Establish how many lines in the records below include the word "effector"; respond with that number only.

▶ AVAILABLE DATA

┄┄┄┄┄┄┄┄┄┄

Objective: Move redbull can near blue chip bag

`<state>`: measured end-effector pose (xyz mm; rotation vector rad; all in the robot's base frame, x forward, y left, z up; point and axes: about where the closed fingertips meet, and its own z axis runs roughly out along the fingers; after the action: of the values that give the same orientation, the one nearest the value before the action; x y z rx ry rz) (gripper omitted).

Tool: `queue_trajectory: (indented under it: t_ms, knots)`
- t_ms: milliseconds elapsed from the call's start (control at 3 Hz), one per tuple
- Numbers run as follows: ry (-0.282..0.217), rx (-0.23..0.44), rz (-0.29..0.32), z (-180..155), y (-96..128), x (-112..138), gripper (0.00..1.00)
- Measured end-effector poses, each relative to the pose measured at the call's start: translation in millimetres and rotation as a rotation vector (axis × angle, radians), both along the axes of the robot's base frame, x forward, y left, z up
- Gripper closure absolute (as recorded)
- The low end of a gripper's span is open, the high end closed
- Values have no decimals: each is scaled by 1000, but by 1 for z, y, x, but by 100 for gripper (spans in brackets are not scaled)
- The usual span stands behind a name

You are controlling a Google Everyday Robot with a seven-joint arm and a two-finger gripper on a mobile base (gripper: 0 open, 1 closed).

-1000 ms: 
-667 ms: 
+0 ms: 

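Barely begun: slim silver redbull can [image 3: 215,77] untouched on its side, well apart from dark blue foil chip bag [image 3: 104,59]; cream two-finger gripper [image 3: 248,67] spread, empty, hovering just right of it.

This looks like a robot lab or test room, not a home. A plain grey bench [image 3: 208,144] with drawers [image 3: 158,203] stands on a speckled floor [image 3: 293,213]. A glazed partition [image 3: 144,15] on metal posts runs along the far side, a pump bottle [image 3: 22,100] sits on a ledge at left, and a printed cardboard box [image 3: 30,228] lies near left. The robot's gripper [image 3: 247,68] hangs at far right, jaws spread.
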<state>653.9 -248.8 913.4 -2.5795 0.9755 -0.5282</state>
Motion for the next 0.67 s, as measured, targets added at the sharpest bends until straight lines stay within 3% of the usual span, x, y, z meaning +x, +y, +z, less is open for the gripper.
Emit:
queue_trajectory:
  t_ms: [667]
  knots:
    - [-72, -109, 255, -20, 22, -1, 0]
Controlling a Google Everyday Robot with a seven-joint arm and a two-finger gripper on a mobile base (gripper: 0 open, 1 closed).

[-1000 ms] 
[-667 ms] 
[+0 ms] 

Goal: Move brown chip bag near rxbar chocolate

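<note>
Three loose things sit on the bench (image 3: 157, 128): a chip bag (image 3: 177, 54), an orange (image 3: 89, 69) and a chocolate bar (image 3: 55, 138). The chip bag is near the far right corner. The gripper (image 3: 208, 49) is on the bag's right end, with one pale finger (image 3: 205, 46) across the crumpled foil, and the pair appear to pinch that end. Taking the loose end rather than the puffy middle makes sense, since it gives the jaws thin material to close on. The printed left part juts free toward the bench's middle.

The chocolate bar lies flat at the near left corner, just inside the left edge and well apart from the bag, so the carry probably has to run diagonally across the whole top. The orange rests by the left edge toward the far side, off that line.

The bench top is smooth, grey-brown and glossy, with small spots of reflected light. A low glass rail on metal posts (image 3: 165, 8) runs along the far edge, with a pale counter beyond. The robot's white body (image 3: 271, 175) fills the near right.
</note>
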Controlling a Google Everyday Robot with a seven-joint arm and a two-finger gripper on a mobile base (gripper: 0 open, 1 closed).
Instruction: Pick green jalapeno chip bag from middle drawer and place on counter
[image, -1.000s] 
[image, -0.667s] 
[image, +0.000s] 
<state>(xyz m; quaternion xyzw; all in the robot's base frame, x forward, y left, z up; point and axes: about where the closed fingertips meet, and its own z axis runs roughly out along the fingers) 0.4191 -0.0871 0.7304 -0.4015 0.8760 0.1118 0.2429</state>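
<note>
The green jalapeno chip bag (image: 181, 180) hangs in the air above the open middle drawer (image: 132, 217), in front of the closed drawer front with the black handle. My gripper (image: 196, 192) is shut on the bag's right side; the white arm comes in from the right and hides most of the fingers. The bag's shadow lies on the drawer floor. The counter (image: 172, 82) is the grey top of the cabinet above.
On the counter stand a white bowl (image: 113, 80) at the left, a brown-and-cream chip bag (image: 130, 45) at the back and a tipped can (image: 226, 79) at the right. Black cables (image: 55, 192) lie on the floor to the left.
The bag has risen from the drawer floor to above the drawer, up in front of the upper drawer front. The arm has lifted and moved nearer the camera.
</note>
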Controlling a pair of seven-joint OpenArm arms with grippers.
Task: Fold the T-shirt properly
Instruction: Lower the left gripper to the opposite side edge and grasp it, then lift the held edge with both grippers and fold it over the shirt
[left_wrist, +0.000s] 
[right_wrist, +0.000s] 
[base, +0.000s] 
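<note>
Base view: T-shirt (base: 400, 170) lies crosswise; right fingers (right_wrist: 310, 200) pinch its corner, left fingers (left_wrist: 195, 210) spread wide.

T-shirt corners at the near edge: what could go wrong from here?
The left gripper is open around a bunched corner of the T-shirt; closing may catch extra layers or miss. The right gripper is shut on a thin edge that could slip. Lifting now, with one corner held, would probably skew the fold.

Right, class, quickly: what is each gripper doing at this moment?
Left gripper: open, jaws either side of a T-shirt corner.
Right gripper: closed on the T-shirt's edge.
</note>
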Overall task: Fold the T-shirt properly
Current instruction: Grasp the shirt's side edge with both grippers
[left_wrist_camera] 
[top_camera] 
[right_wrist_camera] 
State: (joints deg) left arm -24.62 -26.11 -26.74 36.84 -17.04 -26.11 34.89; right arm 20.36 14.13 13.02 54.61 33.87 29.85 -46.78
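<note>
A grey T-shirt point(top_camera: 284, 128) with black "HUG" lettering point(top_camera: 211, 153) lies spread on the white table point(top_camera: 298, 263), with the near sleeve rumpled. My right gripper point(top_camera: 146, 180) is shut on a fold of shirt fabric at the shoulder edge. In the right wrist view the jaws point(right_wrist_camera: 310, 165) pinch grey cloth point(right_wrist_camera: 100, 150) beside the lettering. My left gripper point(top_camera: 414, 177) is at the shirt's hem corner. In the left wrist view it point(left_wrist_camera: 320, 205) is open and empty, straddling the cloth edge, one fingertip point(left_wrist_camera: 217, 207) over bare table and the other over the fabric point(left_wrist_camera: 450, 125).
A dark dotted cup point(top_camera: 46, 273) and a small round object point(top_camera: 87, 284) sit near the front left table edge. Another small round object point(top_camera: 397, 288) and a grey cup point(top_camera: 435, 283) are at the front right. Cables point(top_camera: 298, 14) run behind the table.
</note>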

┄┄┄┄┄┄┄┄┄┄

▶ THE COMPLETED TASK
2